- Born: 23 November 1911 Swiss Cottage, London, England
- Died: 6 February 2003 (aged 91) Hampstead, London, England
- Occupation: Theatrical producer
- Known for: Producing and promoting The Mousetrap (1952–1994)
- Spouse(s): Ann Stewart (–1976) Katie Boyle (1979–2003)
- Relatives: Charles Saunders (brother)

= Peter Saunders (impresario) =

English theatre impresario (1911–2003)

Sir Peter Saunders (23 November 1911 - 6 February 2003) was an English theatre impresario, notable for his production of the long-running Agatha Christie murder mystery, The Mousetrap.

==Early life and career==
Saunders was born in Swiss Cottage, London. His father died in a swimming accident (with the boy on his back), and he was subsequently educated at Oundle School and in Lausanne, Switzerland, thanks to an aunt's sponsorship. Although his mother advised him to get a job with Harrods after completing his education, he instead followed his older brother, the film director Charles Saunders, into showbusiness, working at a film studio as a cameraman and director. Following spells as a newspaper reporter and press agent (to Harry Roy, among others), he served in the Second World War as an Army captain in the Intelligence Corps, and following the end of hostilities, he moved into theatre production.

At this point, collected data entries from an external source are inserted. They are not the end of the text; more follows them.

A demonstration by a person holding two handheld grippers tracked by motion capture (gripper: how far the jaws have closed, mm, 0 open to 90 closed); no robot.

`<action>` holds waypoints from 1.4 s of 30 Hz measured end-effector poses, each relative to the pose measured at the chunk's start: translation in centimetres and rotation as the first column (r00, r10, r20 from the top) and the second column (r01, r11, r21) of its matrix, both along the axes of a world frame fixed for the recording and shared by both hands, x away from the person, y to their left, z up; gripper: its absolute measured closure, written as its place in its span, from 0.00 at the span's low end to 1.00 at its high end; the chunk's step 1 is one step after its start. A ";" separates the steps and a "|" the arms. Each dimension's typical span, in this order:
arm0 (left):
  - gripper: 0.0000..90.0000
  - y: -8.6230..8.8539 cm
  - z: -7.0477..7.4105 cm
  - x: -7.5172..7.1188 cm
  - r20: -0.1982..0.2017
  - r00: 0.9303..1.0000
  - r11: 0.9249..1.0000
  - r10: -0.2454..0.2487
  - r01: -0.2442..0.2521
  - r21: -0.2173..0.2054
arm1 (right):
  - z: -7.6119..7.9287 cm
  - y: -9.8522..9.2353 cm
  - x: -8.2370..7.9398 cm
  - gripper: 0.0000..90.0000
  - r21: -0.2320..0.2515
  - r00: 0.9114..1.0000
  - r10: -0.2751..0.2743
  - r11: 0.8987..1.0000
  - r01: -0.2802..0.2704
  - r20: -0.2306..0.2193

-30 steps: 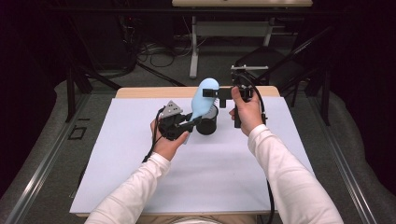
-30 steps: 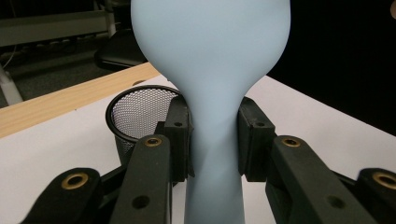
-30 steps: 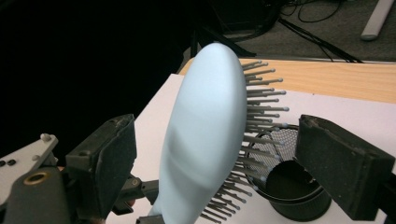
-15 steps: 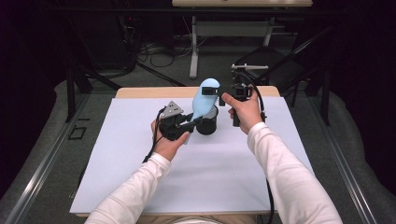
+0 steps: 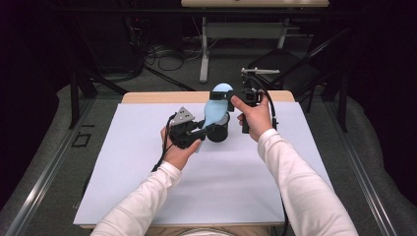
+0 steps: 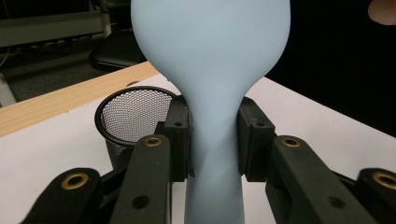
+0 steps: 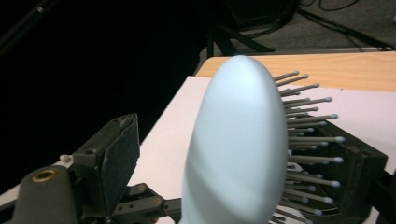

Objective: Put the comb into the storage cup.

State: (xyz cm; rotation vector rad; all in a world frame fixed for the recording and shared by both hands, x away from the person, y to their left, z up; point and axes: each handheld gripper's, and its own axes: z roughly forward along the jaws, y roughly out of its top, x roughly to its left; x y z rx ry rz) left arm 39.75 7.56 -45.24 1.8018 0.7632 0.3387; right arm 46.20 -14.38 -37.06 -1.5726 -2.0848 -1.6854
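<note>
One light-blue hairbrush (image 5: 215, 109) is clamped at the handle by the left gripper (image 5: 200, 132). Its head is straddled by the closing right gripper (image 5: 227, 97), left pad apart. One mesh cup (image 6: 135, 114) stands behind.

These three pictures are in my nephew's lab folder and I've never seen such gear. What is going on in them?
A person sits at a table covered in white and holds hand-held tongs in each hand, each with its own camera. One picture looks down from above; the other two look along each tool's black jaws.

The left tongs are shut on the narrow handle of a pale blue hairbrush, seen close up in the left gripper view. Behind it stands a black mesh cup.

The right tongs sit around the brush's head with their jaws closing in. One pad stands apart from its smooth back; the bristles point at the other.
</note>
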 end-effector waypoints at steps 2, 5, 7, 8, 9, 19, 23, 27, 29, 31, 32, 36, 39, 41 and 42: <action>0.77 -0.1 0.0 0.0 0.002 1.000 1.000 0.000 0.000 -0.003 | 0.0 0.0 0.0 0.17 0.003 1.000 0.000 1.000 0.000 -0.002; 0.77 -0.1 0.0 -0.1 0.005 1.000 1.000 -0.004 0.004 -0.002 | 0.0 0.0 0.0 0.18 0.000 1.000 0.002 1.000 -0.002 -0.002; 0.77 -0.1 -0.1 -0.1 0.004 1.000 1.000 -0.003 0.003 -0.005 | 0.0 -0.1 0.0 0.19 0.003 1.000 0.004 1.000 -0.004 -0.005; 0.77 -0.1 -0.1 -0.1 0.005 1.000 1.000 -0.003 0.003 -0.004 | 0.0 -0.1 0.0 0.20 0.003 1.000 0.004 1.000 -0.004 -0.005; 0.77 -0.1 -0.1 -0.1 0.007 1.000 1.000 -0.001 0.001 -0.005 | 0.0 -0.2 0.0 0.20 0.002 1.000 0.005 1.000 -0.005 -0.006; 0.77 -0.1 -0.1 -0.1 0.004 1.000 1.000 -0.001 0.001 -0.005 | -0.1 -0.4 0.2 0.29 0.007 1.000 0.006 1.000 -0.006 -0.011; 0.77 -0.1 -0.1 -0.1 0.003 1.000 1.000 -0.001 0.001 -0.003 | -0.2 -0.6 0.4 0.34 0.027 1.000 0.008 1.000 -0.008 -0.020; 0.77 -0.1 -0.2 -0.1 0.006 1.000 1.000 -0.002 0.002 -0.010 | -0.2 -0.9 0.5 0.39 0.042 1.000 0.002 0.999 -0.001 -0.030; 0.77 -0.1 -0.2 -0.1 0.005 1.000 1.000 -0.002 0.002 -0.011 | -0.2 -0.9 0.5 0.41 0.048 0.999 0.001 0.999 0.000 -0.032; 0.77 -0.1 -0.2 -0.1 0.006 1.000 1.000 -0.002 0.002 -0.009 | -0.3 -1.0 0.5 0.42 0.048 0.999 -0.002 0.999 0.003 -0.034; 0.77 -0.1 -0.2 -0.1 0.006 1.000 1.000 -0.002 0.002 -0.009 | -0.3 -1.0 0.5 0.42 0.049 0.999 -0.003 0.999 0.005 -0.038; 0.77 -0.1 -0.3 -0.1 0.008 1.000 1.000 -0.003 0.003 -0.006 | -0.4 -1.0 0.6 0.41 0.058 0.999 0.004 0.998 -0.001 -0.053; 0.77 -0.1 -0.3 -0.1 0.009 1.000 1.000 -0.004 0.004 -0.008 | -0.5 -1.0 0.7 0.41 0.057 0.999 0.004 0.998 -0.001 -0.053; 0.77 -0.1 -0.3 -0.2 0.010 1.000 1.000 -0.004 0.004 -0.008 | -0.5 -1.0 0.7 0.41 0.055 0.999 0.006 0.998 -0.003 -0.053; 0.77 -0.1 -0.3 -0.2 0.009 1.000 1.000 -0.004 0.004 -0.008 | -0.5 -0.9 0.7 0.41 0.052 0.999 0.006 0.999 -0.003 -0.052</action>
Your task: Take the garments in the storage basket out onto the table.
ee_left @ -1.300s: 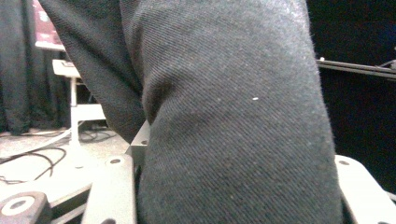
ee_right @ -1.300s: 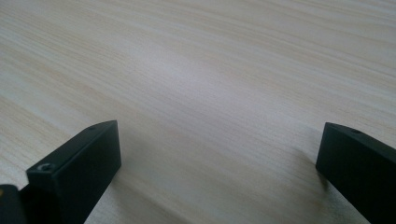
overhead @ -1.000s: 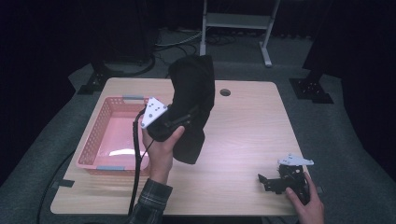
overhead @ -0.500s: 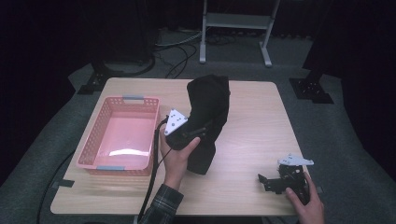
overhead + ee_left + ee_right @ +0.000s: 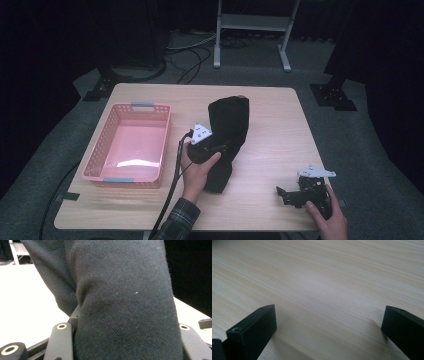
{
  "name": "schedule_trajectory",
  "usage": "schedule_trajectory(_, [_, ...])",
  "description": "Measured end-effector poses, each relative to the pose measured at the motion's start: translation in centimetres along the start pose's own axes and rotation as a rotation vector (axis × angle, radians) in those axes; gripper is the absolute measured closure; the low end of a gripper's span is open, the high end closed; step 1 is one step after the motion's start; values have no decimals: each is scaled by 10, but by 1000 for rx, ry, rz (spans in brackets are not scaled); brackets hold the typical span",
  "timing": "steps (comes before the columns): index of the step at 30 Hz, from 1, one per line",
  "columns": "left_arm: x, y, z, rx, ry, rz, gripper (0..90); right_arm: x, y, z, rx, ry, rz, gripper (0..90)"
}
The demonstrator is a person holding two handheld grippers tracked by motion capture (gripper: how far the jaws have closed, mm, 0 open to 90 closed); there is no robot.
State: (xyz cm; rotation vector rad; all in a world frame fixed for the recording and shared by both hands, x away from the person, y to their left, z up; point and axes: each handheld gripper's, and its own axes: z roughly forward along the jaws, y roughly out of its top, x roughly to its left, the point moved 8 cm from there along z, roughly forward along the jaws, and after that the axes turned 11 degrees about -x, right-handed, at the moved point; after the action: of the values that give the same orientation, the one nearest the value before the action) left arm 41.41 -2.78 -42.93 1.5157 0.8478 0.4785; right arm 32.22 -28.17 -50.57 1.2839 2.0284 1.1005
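A pink basket (image 5: pixel 131 145) sits at centre left of the high view on the counter (image 5: pixel 270 125). At centre, the left gripper (image 5: pixel 220 149) pinches a black cloth (image 5: pixel 227 130) whose lower end touches the counter. Lower right, the right gripper (image 5: pixel 287 195) rests, fingers spread, holding nothing.

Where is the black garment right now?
In the high view the black garment is near the table's middle, just right of the pink basket, clamped in the left gripper, its lower end on the tabletop.
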Motion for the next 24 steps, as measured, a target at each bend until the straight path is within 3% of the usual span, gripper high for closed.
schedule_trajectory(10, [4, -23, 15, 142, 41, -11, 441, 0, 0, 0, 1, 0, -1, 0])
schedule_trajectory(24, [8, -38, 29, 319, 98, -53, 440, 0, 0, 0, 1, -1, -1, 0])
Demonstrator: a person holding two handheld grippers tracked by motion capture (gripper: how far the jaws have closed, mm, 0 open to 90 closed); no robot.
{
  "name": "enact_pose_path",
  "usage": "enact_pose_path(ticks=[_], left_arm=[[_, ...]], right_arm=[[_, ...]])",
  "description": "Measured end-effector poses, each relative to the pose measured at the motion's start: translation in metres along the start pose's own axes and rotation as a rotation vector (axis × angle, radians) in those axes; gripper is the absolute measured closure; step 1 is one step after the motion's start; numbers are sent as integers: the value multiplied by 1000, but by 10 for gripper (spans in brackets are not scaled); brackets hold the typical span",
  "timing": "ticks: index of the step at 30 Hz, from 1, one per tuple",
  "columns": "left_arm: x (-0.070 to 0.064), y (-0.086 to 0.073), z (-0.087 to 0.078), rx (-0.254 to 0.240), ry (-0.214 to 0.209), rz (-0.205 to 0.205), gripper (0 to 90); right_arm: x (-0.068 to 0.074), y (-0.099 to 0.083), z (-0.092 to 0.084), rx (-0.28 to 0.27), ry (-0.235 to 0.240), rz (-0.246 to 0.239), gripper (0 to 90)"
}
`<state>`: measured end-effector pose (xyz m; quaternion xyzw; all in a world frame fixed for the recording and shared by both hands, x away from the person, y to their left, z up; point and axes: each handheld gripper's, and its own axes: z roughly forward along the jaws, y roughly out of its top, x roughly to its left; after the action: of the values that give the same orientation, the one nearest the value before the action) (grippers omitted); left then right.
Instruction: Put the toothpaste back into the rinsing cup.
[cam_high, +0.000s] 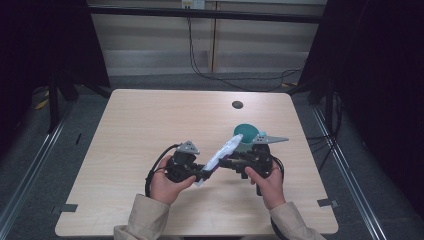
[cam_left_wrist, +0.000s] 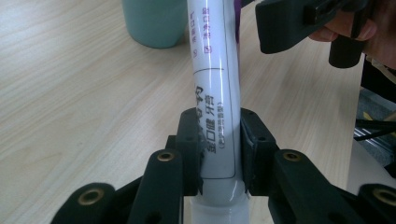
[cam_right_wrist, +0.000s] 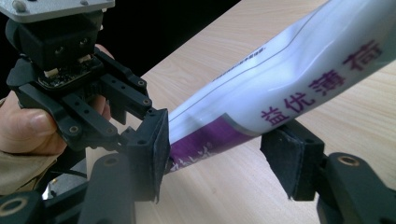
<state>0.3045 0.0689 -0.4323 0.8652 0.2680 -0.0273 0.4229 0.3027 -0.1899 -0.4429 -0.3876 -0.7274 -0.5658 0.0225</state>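
Left tool (cam_left_wrist: 219, 154) clamped the white tube (cam_left_wrist: 215, 84) near its cap above the desk (cam_high: 150, 120), while the right tool (cam_right_wrist: 215, 154), part-open around it, might pinch off-centre and twist it loose.

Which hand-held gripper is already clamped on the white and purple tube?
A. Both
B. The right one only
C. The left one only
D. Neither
C: the left hand-held gripper has its pads pressed on the tube, while the right hand-held gripper straddles it with a gap at one pad.
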Motion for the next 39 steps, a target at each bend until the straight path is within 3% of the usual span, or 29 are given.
enact_pose_path(ticks=[7, 21, 25, 28, 31, 34, 36, 39], left_arm=[[-5, -4, 8, 6, -17, -15, 722], [-10, -5, 12, -3, -13, -10, 710], [-15, -7, 21, 18, -56, -10, 684], [-18, -8, 26, 32, -53, -15, 656], [-15, -11, 25, 12, -68, -29, 654], [-16, -9, 24, 12, -60, -5, 628], [-15, -9, 24, 19, -73, 6, 550], [-14, -10, 22, 31, -58, 23, 443]], right_arm=[[-2, -4, 3, -5, -21, 28, 477], [-6, -4, 1, -64, 26, 104, 567], [-6, -3, 1, -79, 96, 142, 717], [3, 1, 4, -38, 67, 82, 737], [4, 3, 5, -25, 68, 70, 754], [5, 4, 4, -31, 71, 49, 760], [7, 6, 3, -37, 63, 28, 764], [6, 9, -1, -40, 58, 25, 765]])
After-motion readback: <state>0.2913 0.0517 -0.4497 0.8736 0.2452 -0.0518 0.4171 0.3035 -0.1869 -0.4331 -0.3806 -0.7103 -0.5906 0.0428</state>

Saunders purchased the Vaudeville Theatre in 1969. Prior to his most famous adaptation of a book, by the same author, he saw the value of Agatha Christie's writing as suitable for theatre during his UK tours with Murder at the Vicarage and Black Coffee, and his staging of The Hollow, which ran in the West End of London for almost a year. In 1968, he took out a long lease on London's St Martin's Theatre, in West Street near Charing Cross Road.

===The Mousetrap===
Saunders' most notable production was The Mousetrap, adapted for the stage by Christie, from her short story Three Blind Mice. It began its run at the Ambassadors Theatre in the West End on 25 November 1952, switched once in 1974 to St Martin's Theatre next door, and continues there to this day, making it the longest unbroken sequence of performances in world theatre history. After relinquishing his direct involvement in the production of the play, he spent many years casting for roles annually, and also promoting it at every opportunity. He finally cut his ties with the play upon his retirement in 1994.

==Personal life==
Until her death in 1976, Saunders was married to Ann Stewart. In 1979, he remarried, this time to TV personality Katie Boyle, who survived him. He had no children. In 1972, he published his autobiography The Mousetrap Man; and, in 1982, he was knighted. In 1992, his life was celebrated during his appearance on the long-running TV series This Is Your Life. He died in Hampstead, London.